Del resto Gesù è ebreo e la sua fede è ben radicata nell'ebraismo di Giuseppe cui era stato affidato e conosce perfettamente tutte le norme e i dettagli.
Giuseppe, insomma, accese il primo fuoco della fede in Gesù per incarico di Dio Padre conseguente alla scelta che fosse sposo di Maria allo scopo di ben radicare nell'ebraismo il Figlio; perciò Giuseppe assieme a Maria sua sposa a pieno titolo sono da considerare padri e madri nella fede dell'uomo Gesù di Nazaret.

Giuseppe e Maria che secondo i Vangeli di Matteo e di Luca entrambi avevano avuto annunci dagli angeli di Dio erano, peraltro praticanti e ben accesi nella fede d'Israele, in grado, quindi, d'illuminare e accendere, per quanto umanamente serviva, il figlio messo nelle loro mani e così evidentemente fecero.

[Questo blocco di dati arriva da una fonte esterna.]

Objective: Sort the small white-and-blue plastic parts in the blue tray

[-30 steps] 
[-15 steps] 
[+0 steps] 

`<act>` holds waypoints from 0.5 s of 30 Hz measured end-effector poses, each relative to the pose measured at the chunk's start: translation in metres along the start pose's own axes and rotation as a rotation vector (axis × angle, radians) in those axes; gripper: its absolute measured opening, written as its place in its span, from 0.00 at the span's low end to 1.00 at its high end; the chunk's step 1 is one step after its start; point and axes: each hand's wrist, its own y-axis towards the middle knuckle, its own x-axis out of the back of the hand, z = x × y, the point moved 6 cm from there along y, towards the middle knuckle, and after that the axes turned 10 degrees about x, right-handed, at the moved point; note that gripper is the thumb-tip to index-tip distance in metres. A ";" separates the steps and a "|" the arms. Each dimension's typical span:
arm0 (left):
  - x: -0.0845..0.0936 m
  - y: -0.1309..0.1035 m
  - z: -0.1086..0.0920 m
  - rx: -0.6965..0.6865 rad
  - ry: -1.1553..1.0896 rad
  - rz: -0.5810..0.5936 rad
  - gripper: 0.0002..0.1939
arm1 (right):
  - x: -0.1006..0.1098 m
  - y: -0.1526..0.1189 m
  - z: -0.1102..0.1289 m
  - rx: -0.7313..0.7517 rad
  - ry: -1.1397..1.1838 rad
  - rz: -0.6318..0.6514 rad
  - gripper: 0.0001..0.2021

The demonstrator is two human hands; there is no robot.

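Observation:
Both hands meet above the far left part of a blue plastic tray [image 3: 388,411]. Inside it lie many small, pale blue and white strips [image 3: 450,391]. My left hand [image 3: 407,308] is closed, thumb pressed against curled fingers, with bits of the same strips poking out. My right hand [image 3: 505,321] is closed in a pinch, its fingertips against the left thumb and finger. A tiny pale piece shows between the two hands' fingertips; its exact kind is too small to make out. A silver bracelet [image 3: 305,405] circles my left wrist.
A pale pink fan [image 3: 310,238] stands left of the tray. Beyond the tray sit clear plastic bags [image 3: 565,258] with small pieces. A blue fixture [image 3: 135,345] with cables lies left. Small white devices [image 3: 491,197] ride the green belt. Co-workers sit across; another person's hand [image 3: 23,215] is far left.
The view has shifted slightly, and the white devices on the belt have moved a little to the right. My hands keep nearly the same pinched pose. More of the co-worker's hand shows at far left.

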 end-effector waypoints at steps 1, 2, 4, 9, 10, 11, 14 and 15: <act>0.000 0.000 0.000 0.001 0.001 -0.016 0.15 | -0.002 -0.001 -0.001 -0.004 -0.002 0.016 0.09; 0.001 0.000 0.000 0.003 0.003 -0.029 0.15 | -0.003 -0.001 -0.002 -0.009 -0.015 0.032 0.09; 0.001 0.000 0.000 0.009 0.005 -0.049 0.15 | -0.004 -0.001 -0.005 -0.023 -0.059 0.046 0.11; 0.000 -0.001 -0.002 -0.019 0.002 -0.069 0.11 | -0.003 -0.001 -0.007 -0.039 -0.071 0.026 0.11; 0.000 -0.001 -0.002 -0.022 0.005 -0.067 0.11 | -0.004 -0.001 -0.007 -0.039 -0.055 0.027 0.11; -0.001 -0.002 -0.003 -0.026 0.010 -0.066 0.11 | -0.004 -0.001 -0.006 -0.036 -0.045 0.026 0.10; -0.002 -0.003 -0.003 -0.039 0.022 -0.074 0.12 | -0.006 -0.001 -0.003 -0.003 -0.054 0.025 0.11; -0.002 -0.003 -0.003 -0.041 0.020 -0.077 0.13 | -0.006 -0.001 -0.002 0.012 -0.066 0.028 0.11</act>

Si può allora concludere che Giuseppe, padre putativo, per aver sposato la fidanzata Maria incinta per opera dello Spirito Santo, diviene padre vergine di Gesù visto che ha inserito correttamente il figlio ricevuto in dono sia, come vedremo, nella discendenza davidica, sia nella fede d'Israele.

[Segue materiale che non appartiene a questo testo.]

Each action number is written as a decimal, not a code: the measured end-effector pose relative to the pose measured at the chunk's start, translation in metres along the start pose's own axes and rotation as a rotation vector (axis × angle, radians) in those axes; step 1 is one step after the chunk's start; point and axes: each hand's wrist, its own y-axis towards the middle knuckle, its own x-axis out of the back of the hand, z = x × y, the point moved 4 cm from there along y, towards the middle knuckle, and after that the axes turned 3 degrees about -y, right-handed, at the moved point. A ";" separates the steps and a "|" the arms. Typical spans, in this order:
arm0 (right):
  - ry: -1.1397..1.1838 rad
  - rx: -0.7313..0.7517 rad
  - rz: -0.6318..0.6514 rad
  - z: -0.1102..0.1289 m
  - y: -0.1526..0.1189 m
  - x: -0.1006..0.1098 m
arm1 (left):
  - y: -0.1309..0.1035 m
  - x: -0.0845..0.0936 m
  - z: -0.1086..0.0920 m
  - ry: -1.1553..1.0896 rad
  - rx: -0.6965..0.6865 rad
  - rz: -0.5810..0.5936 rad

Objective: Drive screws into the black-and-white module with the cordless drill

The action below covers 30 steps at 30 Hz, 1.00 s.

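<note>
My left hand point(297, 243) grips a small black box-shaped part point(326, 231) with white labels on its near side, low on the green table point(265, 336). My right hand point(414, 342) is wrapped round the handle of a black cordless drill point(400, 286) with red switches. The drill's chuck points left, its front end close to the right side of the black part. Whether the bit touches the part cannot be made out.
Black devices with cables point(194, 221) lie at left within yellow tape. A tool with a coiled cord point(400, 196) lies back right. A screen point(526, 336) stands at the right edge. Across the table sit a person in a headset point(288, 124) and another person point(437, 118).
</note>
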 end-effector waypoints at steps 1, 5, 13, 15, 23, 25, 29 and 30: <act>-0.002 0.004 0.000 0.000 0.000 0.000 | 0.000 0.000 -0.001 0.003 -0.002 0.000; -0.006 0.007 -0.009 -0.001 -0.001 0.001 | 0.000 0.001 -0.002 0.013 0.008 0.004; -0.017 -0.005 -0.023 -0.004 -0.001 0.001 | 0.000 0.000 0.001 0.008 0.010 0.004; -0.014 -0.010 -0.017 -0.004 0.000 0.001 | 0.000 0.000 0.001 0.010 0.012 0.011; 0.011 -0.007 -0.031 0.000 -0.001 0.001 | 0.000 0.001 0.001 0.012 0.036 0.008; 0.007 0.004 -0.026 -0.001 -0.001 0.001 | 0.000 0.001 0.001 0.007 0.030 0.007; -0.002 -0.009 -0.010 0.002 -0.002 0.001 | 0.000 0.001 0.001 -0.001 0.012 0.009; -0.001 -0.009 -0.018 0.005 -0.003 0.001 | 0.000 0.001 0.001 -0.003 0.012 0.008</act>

(Vedi: "San Giuseppe - Vergine padre")

Gesù si appella alle Sacre Scritture e con autorità ai contemporanei che lo contestano sostiene: "Voi scrutate le Scritture, pensando di avere in esse la vita eterna: sono proprio esse che danno testimonianza di me. Ma voi non volete venire a me per avere vita... Se, infatti, credeste a Mosè, credereste anche a me; perché egli ha scritto di me. Ma se non credete ai suoi scritti, come potrete credere alle mie parole?" (Giovanni 5,39-47)

E allora da ritenere che approfondì le Sacre Scritture fin da fanciullo sotto la guida dei genitori e che abbia frequentato regolarmente dopo la "bar mitzvah" i riti sinagogali onde come ebreo ligio e osservante ne avrà discusso con parenti e amici e le scrutò attentamente in modo personale tra le pareti domestiche, andando alle radice del messaggio delle stesse ed estraendone un'universalità non altrettanto palese per tutti i coetanei, forte nel pensiero che l'amore di Dio non fa preferenze di persone.